Rogers: Cybersecurity Bill Is Being Changed to Address Some White House Concerns
Mike Rogers (R-Mich.), chairman of the House
Permanent Select Committee on Intelligence, said Monday that his cybersecurity
bill has been changed to address some of the concerns of the White House and
privacy advocates. But on the same conference call with reporters, bill
co-sponsor C.A. Dutch Ruppersberger (D-Md.) said that the White House was not
yet backing the bill.
H.R.
624, the Cyber Intelligence and Sharing Protection Act, is almost identical to
their Cyber Intelligence Sharing and Protection Act (H.R. 3523) which passed
the House 248-168 last April before running into a Senate controlled by
Democrats favoring a bill with cybersecurity guidelines Republicans feared
would morph into mandates.
Rogers said that they
remained "wide open" to constructive suggestions to help
"clarify" the bill, and have incorporated those into the changes,
with more likely to come. H.R. 624 paves the way for more info sharing of
classified government info, sharing of threat info among ISPs and other
industry players or with the government on a voluntary basis, and provides
liability protection for that sharing.
Rogers said they have had
productive conversations with the White House, and that the improvements they
will introduce at markup "address several of the administration's concerns.
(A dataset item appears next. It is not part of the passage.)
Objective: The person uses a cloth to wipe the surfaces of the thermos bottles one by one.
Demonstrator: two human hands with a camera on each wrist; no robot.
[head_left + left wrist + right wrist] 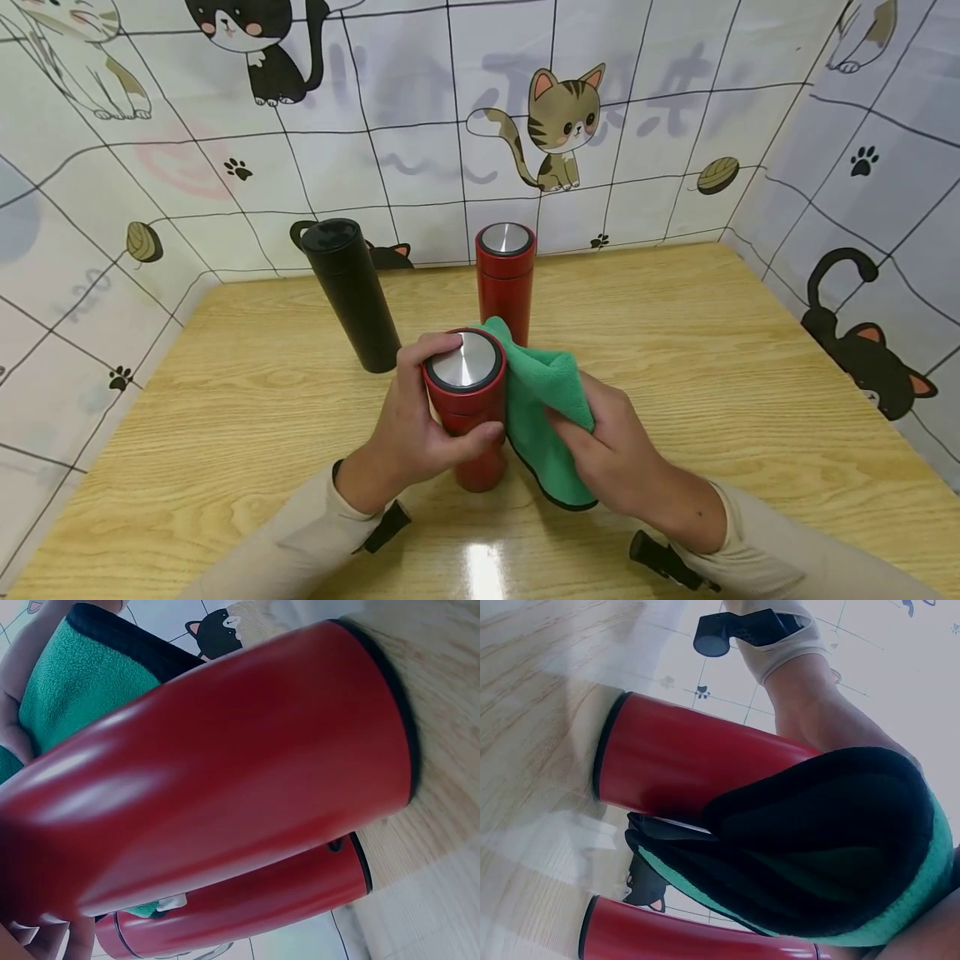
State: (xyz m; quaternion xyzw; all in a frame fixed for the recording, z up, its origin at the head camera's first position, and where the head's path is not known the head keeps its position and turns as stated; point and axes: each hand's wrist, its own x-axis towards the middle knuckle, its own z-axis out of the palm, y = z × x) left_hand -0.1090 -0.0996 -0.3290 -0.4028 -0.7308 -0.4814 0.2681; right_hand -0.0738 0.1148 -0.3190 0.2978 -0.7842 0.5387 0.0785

We plan to keep talking and moving toward a consensus that will allow us to get
the bill signed into law."
Ruppersberger
added that the White House "was still not behind our bill," but they
are working on it to try to address their issues. "Congress needs to act
now," he said.
The
key changes, the legislators said Monday, are that the bill now makes it
explicit that shared information can only be used to identify the online cyber
threat, not for marketing and other uses privacy advocates had feared would
ensue. He said that was to counter the "misperception" that private
sector companies would use the info for non-cybersecurity uses.
The
chages also include striking national security language, further narrowing the
authorized use of info shared by the private sector. He said the issue may need
to be addressed further down the line, but that it was not worth holding up the
bill over.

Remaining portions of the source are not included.